Work to be completed
Return the full listing unchanged, excluding any images it contains.

···

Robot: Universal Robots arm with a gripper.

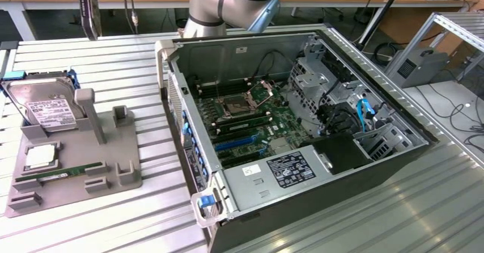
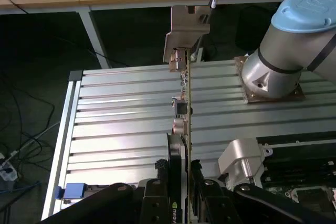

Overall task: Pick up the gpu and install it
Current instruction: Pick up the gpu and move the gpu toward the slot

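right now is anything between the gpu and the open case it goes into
Nothing visible does. The gripper is closed on the gpu, holding it on edge over bare table slats next to the computer case. The case's side is open, its motherboard uncovered, and the arm's base stands off to one side.

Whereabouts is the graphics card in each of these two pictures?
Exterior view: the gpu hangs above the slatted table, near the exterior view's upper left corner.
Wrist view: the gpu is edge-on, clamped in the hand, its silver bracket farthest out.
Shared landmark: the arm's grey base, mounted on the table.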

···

Answer to this exercise
Robot: Universal Robots arm with a gripper.


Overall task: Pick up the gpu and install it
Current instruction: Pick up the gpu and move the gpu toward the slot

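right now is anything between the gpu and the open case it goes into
Nothing visible does. The gripper is closed on the gpu, holding it on edge over bare table slats next to the computer case. The case's side is open, its motherboard uncovered, and the arm's base stands off to one side.

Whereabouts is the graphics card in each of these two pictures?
Exterior view: the gpu hangs above the slatted table, near the exterior view's upper left corner.
Wrist view: the gpu is edge-on, clamped in the hand, its silver bracket farthest out.
Shared landmark: the arm's grey base, mounted on the table.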

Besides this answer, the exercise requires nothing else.